» RECORDED INFORMATION:
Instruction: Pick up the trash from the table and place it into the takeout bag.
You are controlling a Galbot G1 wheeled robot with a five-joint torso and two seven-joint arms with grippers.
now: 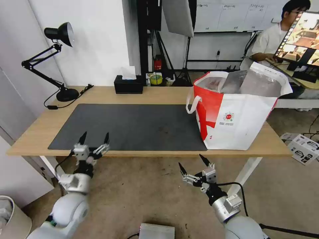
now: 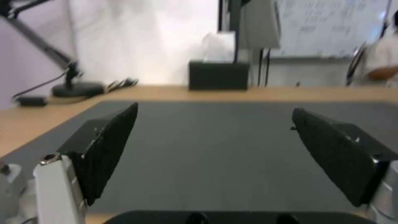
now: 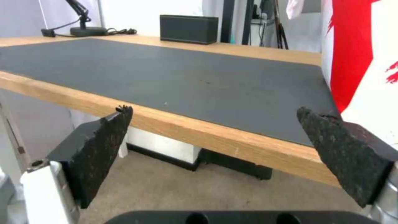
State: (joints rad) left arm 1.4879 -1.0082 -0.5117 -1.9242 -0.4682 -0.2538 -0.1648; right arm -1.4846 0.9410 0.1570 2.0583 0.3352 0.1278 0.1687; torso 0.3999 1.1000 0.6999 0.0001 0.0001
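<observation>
Head view: light-wood surface [image 1: 159, 94] on white legs, carrying a large dark grey mat [image 1: 133, 126]. Takeout bag [image 1: 237, 111], white and red with foil lining, upright on the right end of the surface, mouth open, its near corner overlapping the mat's right edge. Clear wrapped items visible inside the bag's mouth; contents not identifiable. Black tissue box [image 1: 128, 84] at the far edge, black desk lamp [image 1: 61, 59] at the far left corner. Left gripper [image 1: 94, 140] at the near edge of the surface over the mat's front left corner, fingers spread wide, holding nothing. Right gripper [image 1: 192, 164] lower, off the near edge above the floor, fingers wide, empty.

Left wrist view: fingers [image 2: 108, 146] wide apart over bare mat; tissue box and lamp base beyond.

Right wrist view: fingers [image 3: 99, 149] wide apart below the surface's front edge; bag's red-and-white side close by on the mat's end.
</observation>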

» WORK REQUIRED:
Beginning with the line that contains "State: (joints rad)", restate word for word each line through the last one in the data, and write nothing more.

» RESPONSE:
State: (joints rad) left arm 1.4879 -1.0082 -0.5117 -1.9242 -0.4682 -0.2538 -0.1648; right arm -1.4846 0.9410 0.1570 2.0583 0.3352 0.1278 0.1687; torso 0.3999 1.1000 0.6999 0.0001 0.0001
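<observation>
Head view: light-wood surface [image 1: 159, 94] on white legs, carrying a large dark grey mat [image 1: 133, 126]. Takeout bag [image 1: 237, 111], white and red with foil lining, upright on the right end of the surface, mouth open, its near corner overlapping the mat's right edge. Clear wrapped items visible inside the bag's mouth; contents not identifiable. Black tissue box [image 1: 128, 84] at the far edge, black desk lamp [image 1: 61, 59] at the far left corner. Left gripper [image 1: 94, 140] at the near edge of the surface over the mat's front left corner, fingers spread wide, holding nothing. Right gripper [image 1: 192, 164] lower, off the near edge above the floor, fingers wide, empty.

Left wrist view: fingers [image 2: 108, 146] wide apart over bare mat; tissue box and lamp base beyond.

Right wrist view: fingers [image 3: 99, 149] wide apart below the surface's front edge; bag's red-and-white side close by on the mat's end.
</observation>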

As written, the answer is complete.